#### [Work order]
Go through the data below. Pull out every line that has the word "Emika".

[[ Records to process open ]]

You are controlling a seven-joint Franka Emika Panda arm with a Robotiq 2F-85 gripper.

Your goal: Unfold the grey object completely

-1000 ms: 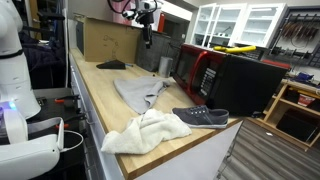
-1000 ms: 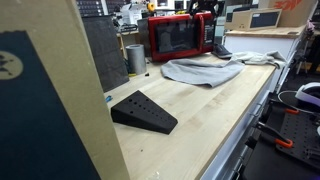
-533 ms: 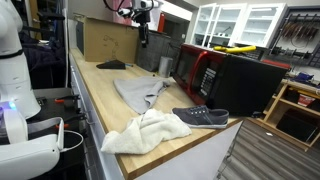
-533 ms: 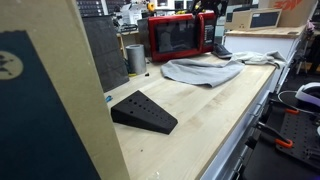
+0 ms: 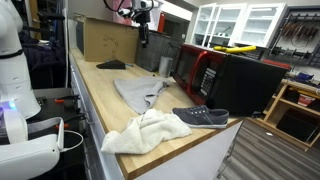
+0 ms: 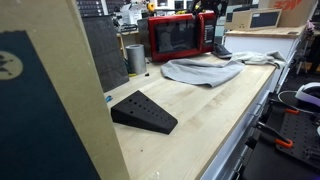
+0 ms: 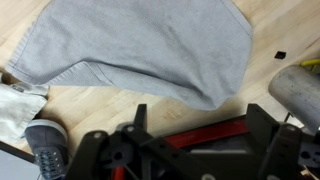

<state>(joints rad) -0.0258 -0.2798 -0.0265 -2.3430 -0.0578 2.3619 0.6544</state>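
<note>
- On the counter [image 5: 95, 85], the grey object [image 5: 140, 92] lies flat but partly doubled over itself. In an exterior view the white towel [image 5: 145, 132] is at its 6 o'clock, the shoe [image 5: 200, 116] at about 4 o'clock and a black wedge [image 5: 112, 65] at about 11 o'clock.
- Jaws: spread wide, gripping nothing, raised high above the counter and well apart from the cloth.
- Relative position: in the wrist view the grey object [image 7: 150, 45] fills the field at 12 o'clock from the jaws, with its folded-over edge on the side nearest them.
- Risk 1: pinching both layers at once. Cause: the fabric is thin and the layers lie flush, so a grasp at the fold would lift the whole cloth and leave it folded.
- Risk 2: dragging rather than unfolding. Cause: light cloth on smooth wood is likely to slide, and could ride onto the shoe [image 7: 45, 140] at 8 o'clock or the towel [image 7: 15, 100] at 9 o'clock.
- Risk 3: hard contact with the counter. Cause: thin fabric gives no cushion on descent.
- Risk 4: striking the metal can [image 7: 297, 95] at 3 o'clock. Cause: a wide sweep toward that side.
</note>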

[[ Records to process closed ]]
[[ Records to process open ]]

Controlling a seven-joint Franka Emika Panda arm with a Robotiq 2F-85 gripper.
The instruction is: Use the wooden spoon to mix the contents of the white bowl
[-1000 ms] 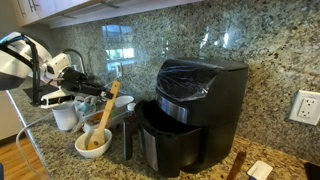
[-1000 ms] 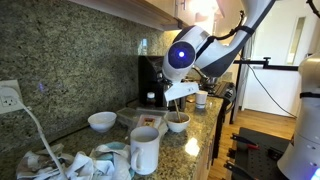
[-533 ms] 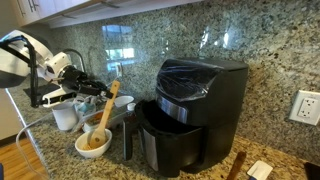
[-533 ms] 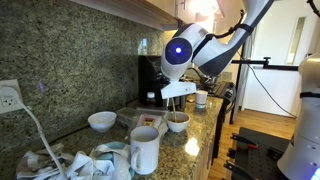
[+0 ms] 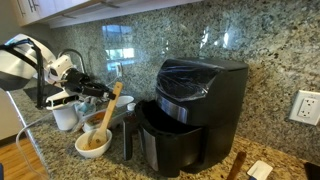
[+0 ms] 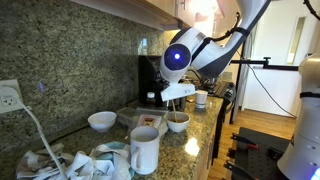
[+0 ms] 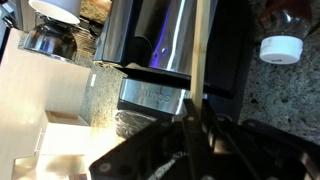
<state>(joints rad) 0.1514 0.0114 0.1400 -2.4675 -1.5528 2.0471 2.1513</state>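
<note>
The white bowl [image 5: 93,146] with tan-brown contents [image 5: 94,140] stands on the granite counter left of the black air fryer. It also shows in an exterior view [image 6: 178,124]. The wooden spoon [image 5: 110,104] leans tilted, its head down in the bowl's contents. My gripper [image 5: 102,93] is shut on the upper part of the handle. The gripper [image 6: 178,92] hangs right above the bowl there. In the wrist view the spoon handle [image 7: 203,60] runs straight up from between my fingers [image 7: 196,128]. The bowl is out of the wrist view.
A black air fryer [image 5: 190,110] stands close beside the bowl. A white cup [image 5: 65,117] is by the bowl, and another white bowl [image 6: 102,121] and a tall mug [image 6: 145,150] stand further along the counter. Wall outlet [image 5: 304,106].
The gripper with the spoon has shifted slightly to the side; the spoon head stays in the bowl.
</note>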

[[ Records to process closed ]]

#### [Result for this exercise]
You are controlling a seven-joint Franka Emika Panda arm with a Robotiq 2F-85 gripper.
Controlling a seven-joint Franka Emika Panda arm with a Robotiq 2F-85 gripper.

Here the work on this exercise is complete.